**Required action**
Within the data that follows, set down exactly the lines from the one containing "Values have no" through the one containing "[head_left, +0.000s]", both ends included.

[Collected data entries]
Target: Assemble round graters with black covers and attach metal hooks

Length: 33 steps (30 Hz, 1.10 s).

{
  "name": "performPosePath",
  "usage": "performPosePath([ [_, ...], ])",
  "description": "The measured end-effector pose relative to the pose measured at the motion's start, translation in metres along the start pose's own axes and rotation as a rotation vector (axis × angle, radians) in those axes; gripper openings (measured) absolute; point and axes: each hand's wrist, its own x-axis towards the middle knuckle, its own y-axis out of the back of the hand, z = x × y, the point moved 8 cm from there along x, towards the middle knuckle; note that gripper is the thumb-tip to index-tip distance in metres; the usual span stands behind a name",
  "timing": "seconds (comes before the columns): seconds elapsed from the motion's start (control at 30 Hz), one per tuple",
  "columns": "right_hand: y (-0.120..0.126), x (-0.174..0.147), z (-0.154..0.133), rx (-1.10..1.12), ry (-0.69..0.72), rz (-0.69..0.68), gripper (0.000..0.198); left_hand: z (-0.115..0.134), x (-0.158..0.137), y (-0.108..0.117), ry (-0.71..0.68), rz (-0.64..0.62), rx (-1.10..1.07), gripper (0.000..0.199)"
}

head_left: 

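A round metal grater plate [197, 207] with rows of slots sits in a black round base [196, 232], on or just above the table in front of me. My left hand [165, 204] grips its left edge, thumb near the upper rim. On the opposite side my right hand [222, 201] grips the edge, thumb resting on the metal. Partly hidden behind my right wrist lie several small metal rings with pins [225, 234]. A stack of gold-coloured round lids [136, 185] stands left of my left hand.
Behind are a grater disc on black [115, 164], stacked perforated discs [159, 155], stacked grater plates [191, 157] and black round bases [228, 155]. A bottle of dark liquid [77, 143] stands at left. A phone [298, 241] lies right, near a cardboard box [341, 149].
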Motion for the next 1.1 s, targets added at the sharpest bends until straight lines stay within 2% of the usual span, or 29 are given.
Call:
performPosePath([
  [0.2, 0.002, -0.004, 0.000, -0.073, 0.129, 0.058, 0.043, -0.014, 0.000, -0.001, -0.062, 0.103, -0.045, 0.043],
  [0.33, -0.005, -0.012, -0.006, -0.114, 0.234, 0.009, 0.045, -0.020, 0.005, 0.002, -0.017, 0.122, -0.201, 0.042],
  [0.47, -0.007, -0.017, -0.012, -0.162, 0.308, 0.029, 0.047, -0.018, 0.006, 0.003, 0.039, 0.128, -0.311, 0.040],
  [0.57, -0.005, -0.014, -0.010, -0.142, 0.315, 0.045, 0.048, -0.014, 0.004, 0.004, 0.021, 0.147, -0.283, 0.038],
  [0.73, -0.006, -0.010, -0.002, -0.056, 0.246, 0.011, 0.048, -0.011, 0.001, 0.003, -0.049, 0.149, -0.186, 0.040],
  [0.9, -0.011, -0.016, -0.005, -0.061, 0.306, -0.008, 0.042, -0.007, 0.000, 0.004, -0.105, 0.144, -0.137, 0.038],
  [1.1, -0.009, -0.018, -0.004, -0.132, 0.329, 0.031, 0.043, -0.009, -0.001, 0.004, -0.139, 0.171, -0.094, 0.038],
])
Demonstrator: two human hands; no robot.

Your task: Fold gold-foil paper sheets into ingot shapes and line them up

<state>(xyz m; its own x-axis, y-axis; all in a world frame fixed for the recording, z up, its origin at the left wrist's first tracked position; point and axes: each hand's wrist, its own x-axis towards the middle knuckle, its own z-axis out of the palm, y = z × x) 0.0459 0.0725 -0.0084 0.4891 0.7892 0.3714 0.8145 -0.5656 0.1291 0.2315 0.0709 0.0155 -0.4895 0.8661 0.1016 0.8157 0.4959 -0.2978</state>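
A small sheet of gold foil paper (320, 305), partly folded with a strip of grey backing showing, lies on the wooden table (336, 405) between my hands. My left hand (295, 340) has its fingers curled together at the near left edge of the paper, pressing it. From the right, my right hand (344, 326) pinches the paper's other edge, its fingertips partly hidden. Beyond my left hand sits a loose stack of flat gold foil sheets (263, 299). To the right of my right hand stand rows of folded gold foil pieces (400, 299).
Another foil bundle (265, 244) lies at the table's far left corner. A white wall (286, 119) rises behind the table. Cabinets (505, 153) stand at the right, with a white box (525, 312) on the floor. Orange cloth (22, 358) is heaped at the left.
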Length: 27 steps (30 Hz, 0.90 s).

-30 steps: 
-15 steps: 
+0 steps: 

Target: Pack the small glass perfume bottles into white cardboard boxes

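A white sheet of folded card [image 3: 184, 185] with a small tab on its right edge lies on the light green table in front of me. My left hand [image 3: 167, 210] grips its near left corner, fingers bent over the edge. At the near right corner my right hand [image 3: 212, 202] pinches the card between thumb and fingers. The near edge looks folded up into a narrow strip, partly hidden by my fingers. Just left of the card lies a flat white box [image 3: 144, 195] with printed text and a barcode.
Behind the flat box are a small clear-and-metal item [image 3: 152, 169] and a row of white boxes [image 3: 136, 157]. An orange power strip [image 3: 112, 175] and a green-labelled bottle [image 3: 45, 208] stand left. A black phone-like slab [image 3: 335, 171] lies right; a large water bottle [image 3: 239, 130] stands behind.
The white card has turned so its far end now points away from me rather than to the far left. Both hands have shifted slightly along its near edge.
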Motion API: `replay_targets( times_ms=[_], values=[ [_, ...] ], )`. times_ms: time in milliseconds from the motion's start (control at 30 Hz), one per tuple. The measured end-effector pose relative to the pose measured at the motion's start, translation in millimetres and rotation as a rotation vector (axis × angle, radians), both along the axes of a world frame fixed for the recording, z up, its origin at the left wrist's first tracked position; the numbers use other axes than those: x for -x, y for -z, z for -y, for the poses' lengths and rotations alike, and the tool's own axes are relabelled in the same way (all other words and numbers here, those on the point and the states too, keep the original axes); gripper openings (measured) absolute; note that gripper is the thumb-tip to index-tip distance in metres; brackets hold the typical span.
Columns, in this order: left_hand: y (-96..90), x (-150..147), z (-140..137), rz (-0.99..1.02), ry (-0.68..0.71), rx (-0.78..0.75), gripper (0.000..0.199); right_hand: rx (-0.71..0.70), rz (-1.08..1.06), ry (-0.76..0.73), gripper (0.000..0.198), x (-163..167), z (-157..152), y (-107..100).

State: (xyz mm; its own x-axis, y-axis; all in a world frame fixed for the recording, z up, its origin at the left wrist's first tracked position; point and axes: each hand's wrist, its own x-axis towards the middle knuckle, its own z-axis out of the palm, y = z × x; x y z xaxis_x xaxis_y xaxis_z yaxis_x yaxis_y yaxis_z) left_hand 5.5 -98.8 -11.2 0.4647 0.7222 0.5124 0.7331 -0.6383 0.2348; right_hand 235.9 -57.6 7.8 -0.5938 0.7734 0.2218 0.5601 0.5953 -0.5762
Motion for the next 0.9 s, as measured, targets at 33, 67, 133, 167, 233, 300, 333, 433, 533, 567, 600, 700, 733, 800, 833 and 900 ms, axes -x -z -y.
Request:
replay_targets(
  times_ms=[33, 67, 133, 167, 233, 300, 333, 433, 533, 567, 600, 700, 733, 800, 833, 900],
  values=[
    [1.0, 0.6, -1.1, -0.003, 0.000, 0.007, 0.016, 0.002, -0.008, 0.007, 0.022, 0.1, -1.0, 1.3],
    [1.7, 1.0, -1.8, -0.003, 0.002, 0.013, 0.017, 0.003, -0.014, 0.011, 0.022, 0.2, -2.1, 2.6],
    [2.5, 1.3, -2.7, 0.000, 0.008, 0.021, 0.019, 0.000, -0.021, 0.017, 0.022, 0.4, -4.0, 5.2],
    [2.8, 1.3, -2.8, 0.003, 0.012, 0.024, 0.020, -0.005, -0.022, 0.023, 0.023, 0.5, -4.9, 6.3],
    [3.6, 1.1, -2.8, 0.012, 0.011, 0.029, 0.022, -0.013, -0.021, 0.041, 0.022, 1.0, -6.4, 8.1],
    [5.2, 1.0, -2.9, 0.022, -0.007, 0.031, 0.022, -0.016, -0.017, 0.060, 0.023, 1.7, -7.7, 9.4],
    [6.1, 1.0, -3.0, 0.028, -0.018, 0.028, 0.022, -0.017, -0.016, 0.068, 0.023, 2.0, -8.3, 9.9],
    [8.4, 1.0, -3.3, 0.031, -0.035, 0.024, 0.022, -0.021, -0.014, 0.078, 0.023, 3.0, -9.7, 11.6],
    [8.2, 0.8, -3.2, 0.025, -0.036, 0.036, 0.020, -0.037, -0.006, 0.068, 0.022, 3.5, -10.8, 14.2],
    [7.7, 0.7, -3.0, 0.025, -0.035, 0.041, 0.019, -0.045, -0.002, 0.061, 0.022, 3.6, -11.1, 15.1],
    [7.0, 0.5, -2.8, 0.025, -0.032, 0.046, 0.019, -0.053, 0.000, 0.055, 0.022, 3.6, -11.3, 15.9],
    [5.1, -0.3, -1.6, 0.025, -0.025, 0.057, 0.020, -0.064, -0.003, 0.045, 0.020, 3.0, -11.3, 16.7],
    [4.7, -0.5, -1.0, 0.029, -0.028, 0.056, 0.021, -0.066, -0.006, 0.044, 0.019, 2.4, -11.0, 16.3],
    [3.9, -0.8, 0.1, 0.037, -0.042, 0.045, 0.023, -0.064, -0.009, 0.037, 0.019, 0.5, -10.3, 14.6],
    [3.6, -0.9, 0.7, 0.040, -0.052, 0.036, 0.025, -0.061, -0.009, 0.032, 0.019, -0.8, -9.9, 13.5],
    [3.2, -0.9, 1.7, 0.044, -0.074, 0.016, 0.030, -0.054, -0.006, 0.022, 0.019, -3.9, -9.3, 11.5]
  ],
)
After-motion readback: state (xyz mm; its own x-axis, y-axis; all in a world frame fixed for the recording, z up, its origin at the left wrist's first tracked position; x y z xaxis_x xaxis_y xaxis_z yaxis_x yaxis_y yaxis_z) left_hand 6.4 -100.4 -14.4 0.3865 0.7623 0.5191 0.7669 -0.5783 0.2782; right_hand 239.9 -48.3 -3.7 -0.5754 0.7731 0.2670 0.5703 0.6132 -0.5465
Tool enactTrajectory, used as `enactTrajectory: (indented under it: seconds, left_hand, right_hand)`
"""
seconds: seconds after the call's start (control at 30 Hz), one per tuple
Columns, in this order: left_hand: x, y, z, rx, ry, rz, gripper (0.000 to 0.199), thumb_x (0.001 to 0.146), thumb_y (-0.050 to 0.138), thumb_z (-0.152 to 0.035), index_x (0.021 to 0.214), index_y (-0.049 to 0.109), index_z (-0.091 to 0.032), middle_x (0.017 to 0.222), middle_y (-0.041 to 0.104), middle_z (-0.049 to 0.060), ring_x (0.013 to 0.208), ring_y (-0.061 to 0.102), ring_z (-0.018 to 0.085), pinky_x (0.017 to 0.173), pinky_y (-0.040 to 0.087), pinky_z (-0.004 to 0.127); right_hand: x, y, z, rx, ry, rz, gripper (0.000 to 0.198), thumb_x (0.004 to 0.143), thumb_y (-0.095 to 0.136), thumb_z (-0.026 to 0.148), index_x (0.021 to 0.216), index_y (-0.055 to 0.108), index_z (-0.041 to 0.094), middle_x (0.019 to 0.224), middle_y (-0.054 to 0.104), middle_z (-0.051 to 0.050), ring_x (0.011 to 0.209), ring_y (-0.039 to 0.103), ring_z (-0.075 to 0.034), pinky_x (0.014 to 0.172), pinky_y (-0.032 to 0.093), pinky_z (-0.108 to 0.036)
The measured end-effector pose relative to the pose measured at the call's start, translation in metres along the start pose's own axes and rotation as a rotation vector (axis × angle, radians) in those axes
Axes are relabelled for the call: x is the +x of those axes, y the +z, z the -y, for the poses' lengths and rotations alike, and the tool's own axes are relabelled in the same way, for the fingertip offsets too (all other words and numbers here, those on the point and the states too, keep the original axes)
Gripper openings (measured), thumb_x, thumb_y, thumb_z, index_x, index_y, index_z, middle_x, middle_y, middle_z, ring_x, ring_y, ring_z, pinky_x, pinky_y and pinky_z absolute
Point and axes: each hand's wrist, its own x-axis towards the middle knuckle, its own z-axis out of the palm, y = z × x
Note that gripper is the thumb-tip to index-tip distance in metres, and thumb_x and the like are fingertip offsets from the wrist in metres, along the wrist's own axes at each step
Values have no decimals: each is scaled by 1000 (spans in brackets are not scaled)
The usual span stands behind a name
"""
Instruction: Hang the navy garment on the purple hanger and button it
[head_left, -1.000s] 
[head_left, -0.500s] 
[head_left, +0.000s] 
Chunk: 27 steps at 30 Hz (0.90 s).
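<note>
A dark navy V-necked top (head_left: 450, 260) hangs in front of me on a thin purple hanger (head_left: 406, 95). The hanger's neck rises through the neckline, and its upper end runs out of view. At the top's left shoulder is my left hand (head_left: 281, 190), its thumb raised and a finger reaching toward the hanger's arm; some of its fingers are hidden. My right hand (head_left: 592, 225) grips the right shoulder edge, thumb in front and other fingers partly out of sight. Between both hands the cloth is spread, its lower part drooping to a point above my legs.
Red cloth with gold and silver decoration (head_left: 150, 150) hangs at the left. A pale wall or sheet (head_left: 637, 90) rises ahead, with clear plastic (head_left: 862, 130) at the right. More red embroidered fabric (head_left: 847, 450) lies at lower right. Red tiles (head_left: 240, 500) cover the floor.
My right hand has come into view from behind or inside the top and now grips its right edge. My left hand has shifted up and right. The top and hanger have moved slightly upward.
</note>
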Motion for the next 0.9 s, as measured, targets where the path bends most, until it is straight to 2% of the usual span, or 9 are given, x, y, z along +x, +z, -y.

**Your solution**
Values have no decimals: each is scaled by 1000 (spans in brackets are not scaled)
The usual span stands behind a name
"""
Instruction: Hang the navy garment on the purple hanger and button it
[head_left, -1.000s] 
[head_left, -0.500s] 
[head_left, +0.000s] 

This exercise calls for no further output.